Three different formulations were prepared: D-AMB, P-AMB and MP-AMB.
- D-AMB had similar qualitative and quantitative composition to the commercialized medicine Fungizone® (reference formulation) and was prepared as follows. Amphotericin B was dispersed in 5 mL of a water solution formed by sodium deoxycholate, dibasic sodium phosphate and monobasic sodium phosphate previously adjusted to pH 12.0 with sodium hydroxide. Once the drug was homogeneously dispersed, it was acidified to pH 7.4 with orthophosphoric acid. Water was added to the resulting mixture up to a final volume of 10 mL.

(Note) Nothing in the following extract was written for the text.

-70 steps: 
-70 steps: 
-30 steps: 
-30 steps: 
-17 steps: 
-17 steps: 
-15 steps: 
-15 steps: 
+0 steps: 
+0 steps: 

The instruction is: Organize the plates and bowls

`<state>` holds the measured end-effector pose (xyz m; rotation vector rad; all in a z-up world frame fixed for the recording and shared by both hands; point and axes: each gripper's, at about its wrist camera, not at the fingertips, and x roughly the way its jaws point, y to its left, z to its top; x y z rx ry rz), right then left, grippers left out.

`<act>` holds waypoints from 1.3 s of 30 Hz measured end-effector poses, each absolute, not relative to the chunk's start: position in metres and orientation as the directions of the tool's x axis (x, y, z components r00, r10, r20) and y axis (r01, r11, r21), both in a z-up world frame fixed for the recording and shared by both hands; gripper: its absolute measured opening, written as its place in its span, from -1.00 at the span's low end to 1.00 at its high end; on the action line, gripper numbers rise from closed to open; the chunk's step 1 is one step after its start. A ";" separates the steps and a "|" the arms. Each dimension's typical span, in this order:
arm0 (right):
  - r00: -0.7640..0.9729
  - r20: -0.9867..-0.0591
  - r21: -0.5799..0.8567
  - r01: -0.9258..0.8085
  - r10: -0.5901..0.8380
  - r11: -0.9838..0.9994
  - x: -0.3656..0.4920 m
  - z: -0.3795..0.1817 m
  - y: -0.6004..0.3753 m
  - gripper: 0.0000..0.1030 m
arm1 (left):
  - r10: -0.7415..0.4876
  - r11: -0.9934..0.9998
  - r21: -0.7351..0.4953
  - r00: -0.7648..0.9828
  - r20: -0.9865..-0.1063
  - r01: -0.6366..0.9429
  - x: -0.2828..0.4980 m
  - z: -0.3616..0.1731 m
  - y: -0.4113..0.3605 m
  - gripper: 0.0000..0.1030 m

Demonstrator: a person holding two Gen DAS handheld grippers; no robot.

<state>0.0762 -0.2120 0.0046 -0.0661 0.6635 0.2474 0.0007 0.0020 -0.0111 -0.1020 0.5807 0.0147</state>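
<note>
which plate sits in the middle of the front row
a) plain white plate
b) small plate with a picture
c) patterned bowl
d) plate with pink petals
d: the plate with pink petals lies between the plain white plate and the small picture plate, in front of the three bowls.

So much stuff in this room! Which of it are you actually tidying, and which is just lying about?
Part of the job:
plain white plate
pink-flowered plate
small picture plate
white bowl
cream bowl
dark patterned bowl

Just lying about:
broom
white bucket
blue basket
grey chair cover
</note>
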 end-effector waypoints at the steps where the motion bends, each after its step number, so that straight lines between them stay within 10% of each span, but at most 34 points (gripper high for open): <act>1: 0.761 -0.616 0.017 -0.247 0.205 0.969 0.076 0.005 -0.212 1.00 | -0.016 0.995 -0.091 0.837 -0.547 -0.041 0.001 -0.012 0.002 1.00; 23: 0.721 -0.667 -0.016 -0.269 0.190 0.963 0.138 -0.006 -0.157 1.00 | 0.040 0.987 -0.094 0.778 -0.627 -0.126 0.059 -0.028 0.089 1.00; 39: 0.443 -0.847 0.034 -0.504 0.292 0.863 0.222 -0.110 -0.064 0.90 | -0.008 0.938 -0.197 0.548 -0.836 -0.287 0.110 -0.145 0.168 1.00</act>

- P-AMB (free poly-aggregated amphotericin B) was prepared similarly to the D-AMB formulation, but drastic changes in pH were not produced. Simply, amphotericin B was dispersed in 5 mL of a solution containing sodium deoxycholate, dibasic sodium phosphate and monobasic sodium phosphate in water. The resulting homogeneous suspension was also diluted in water up to 10 mL. The amphotericin B molecular organization was analysed by spectrophotometry.19
- MP-AMB (microencapsulated poly-aggregated amphotericin B) was prepared by spray-drying of a suspension similar to the P-AMB formulation but mixed with a 20% serum albumin solution.25 Amphotericin B was dispersed in 5 mL of a water solution formed by sodium deoxycholate, dibasic sodium phosphate and monobasic sodium phosphate. The resulting dispersion was subjected to moderate stirring to achieve a homogeneous suspension. A 20% serum albumin solution (5 mL) was added, and the final mixture was spray-dried using a Büchi B 191 spray-drier to obtain albumin microspheres containing P-AMB. The mean particle size of the microspheres (1.0 ± 0.7 µm), amphotericin B content and molecular aggregation state were assayed as previously reported.25
Albino ICR mice (20–30 g) were housed in groups of six in plastic cages in a 12 h dark–light cycle animal facility with controlled temperature (25°C) and humidity (70%). Water and food were unrestricted throughout the study. All animals were housed and maintained in the Laboratory of Animal Facilities of the University Complutense according to the principles of animal protection amended by Directive 86/609/EU of European Union legislation.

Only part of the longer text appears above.